#### What you will do:
In the listing below, how many lines carry the word "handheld"? Reply with only the number.

====== Available records ======

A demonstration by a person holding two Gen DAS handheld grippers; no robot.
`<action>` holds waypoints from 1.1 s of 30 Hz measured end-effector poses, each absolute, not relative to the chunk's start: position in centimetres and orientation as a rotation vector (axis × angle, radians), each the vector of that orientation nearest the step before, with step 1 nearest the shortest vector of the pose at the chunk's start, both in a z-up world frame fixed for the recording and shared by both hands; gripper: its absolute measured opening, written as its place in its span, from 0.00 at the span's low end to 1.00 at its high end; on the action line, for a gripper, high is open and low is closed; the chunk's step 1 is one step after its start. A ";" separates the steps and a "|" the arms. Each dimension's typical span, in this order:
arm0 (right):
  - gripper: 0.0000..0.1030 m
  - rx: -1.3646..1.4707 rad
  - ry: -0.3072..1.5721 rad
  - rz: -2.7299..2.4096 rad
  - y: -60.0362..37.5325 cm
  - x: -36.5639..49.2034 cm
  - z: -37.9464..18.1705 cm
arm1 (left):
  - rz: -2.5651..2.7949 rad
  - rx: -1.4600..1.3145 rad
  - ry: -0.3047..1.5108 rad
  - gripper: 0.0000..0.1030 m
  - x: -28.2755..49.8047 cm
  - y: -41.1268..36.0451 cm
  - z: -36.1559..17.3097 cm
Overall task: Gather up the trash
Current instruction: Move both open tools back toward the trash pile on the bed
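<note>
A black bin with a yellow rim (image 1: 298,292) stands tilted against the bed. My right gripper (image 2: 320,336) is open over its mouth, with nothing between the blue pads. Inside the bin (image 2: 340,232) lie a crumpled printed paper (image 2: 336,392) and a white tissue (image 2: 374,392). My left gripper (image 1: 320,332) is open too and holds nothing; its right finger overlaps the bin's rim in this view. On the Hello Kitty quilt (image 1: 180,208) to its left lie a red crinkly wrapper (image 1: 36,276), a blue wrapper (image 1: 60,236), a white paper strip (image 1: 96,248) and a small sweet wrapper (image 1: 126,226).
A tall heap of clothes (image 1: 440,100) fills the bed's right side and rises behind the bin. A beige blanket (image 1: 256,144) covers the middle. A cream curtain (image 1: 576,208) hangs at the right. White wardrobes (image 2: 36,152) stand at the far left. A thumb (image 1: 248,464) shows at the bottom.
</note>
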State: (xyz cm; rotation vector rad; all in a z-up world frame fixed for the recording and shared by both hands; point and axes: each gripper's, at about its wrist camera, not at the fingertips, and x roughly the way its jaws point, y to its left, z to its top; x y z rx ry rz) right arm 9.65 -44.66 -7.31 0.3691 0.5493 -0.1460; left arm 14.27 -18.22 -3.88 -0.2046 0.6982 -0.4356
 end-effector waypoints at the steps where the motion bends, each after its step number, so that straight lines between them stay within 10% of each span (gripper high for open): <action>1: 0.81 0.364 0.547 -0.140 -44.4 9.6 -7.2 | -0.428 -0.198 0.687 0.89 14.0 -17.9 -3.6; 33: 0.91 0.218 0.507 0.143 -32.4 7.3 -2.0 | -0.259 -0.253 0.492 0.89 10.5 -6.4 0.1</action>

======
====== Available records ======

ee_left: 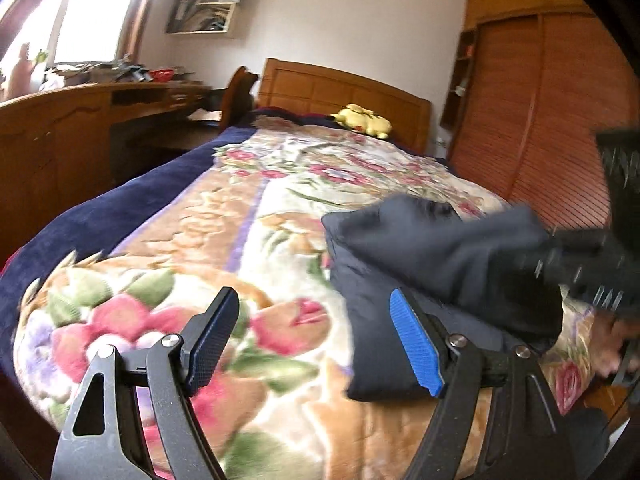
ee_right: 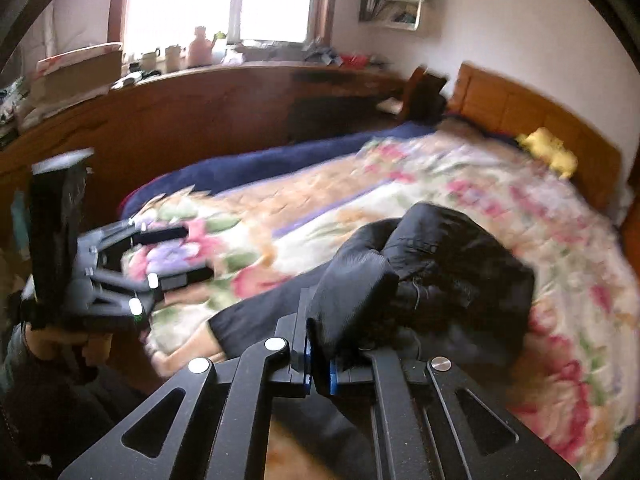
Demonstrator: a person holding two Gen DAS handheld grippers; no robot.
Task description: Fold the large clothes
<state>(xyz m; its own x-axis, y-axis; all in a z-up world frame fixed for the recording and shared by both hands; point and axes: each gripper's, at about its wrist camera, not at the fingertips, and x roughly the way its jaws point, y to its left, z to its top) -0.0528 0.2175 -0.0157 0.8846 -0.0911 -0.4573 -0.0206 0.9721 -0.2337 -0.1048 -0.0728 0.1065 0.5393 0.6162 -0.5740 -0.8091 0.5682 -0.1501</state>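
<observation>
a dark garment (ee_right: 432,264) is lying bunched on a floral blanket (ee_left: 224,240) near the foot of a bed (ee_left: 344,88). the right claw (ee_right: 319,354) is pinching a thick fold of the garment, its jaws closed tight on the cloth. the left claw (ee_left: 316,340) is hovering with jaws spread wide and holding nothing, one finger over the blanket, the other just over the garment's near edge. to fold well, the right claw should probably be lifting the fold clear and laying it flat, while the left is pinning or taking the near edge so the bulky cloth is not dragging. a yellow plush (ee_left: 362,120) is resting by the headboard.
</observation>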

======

#### Task output:
2